Copy out all lines bearing the word "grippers" from the listing below.

━━━━━━━━

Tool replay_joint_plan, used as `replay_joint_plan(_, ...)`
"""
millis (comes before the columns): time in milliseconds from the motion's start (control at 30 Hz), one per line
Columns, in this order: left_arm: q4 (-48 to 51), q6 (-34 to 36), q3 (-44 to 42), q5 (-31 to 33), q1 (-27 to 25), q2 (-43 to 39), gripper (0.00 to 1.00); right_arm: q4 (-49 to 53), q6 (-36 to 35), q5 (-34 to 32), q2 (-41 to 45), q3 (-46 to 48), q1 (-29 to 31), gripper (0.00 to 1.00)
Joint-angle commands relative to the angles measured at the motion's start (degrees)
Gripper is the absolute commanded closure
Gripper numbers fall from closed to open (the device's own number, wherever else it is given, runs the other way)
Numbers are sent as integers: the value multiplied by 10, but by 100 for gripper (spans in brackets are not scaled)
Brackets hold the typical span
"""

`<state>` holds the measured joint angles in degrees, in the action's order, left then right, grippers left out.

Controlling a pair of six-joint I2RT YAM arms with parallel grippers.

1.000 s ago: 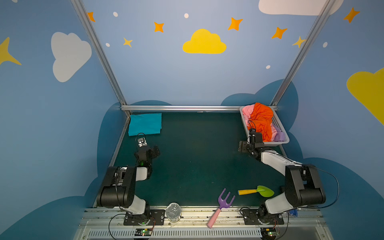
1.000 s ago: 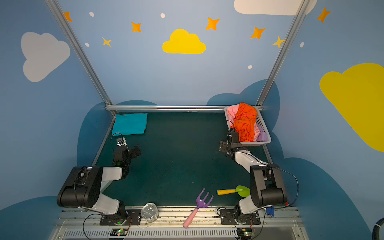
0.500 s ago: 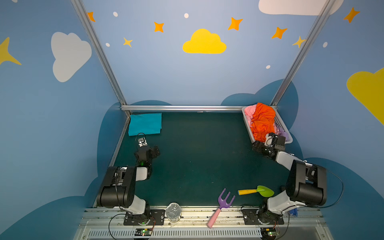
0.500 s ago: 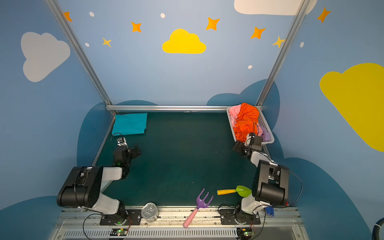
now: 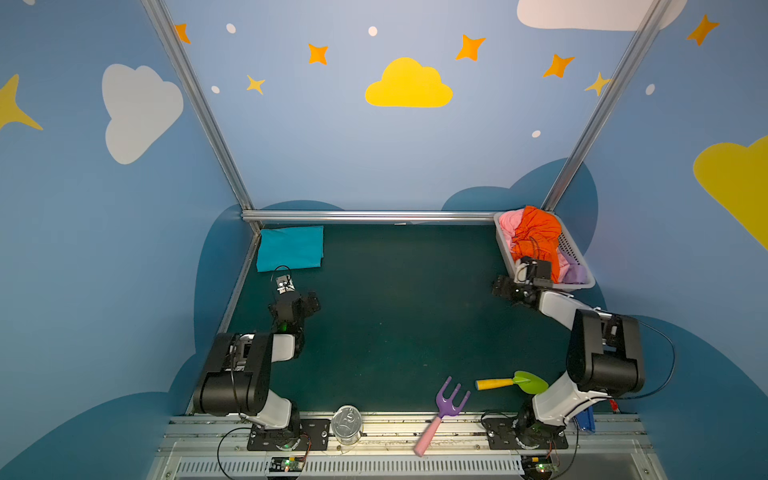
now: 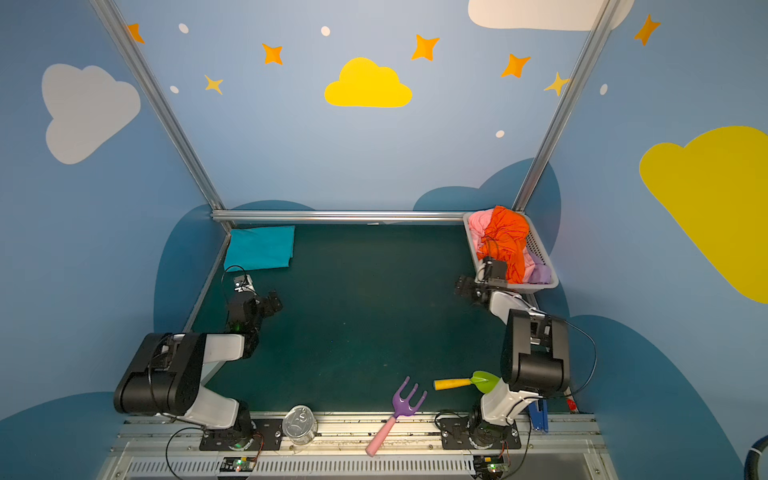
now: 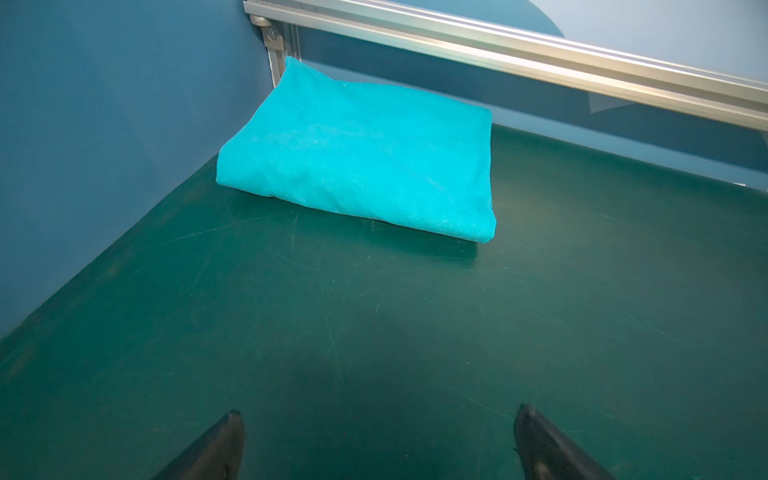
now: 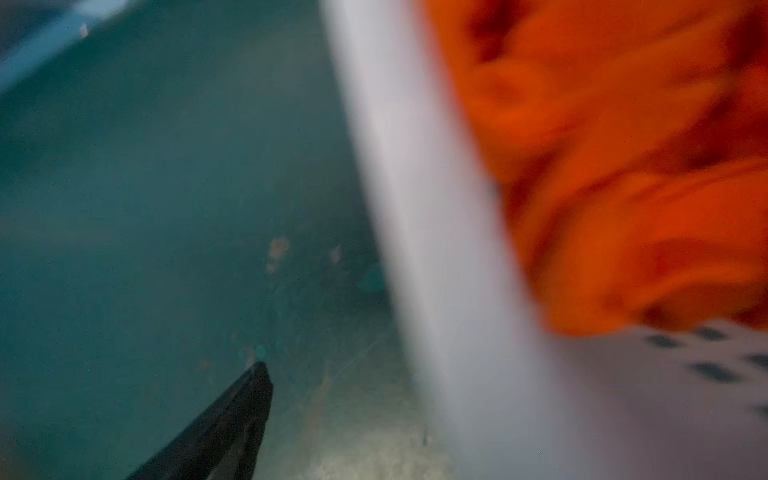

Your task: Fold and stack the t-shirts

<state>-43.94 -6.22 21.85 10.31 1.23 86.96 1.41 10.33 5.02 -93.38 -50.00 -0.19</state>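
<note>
A teal t-shirt [image 5: 290, 248] [image 6: 259, 248] [image 7: 361, 153] lies folded in the back left corner of the green mat. In both top views an orange t-shirt [image 5: 536, 239] [image 6: 505, 237] is heaped on a pink one [image 5: 510, 220] and a lilac one [image 5: 575, 274] in the white basket [image 5: 505, 253] at the back right. My left gripper [image 5: 291, 291] [image 7: 379, 410] hangs open over bare mat short of the teal shirt. My right gripper [image 5: 524, 272] [image 6: 490, 270] is open at the basket's near left corner. One finger [image 8: 249, 399] shows over the mat beside the basket wall [image 8: 415, 208]; the other is hidden. The right wrist view is blurred, with orange cloth [image 8: 623, 166] behind the wall.
Near the front edge lie a purple toy rake with a pink handle [image 5: 442, 409], a green toy shovel with a yellow handle [image 5: 513, 381] and a tin can [image 5: 347, 424]. An aluminium rail [image 5: 374, 216] and blue walls close the back and sides.
My right gripper swung right to the basket's near end, then back left to its near left corner. The orange shirt and basket shifted with it. The left arm has not moved.
</note>
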Motion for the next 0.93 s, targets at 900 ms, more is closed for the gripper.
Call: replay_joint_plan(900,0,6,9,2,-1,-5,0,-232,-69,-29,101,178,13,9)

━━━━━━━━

- [RESULT OF THIS TASK]:
`<state>` holds the measured joint angles in degrees, in the action's order, left then right, grippers left out.
Controlling a pair of six-joint I2RT YAM arms with parallel grippers.

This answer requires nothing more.